11. We shall purposely omit to consider the act incorporating the Montgomery and West Point Rail Road Company or rather changing to that the name of the former corporation, because the facts involved in this case seem to have no connection with that act. The circumstance that the purchasers under the trust deed have thought proper to surrender their purchase to the new or changed corporation is not a fact charged in the bill, nor does it by itself make out the charge that the property was purchased for that or for the old corporation.

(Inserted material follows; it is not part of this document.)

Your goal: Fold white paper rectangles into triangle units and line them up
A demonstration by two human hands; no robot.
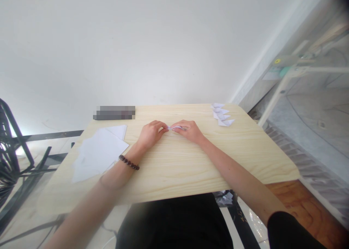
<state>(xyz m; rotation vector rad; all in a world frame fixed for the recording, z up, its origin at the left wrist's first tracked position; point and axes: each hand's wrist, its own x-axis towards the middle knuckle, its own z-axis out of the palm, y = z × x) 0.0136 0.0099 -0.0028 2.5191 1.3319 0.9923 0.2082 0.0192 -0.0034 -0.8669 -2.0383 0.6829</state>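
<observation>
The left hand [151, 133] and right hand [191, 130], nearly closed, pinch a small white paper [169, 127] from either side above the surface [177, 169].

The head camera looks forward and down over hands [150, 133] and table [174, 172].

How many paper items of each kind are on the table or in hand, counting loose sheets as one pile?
Folded pieces: 4
Held paper, between left hand and right hand: 1
Sheet pile: 1
Total: 6
</observation>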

The conclusion affecting this cause, to be drawn from the principles thus ascertained, is, that the bills were improperly dismissed on the ground of multifariousness — that at the hearing, the original bill should have been retained, and an account taken of what was due from the stockholders, in conformity with the rules now declared, and that the amended and supplemental bills, so far as these seek to charge the trustees, the purchasers under them, and the Montgomery and West Point Rail Road Company, should be dismissed.
Decree reversed and remanded, for proceedings in conformity with this opinion.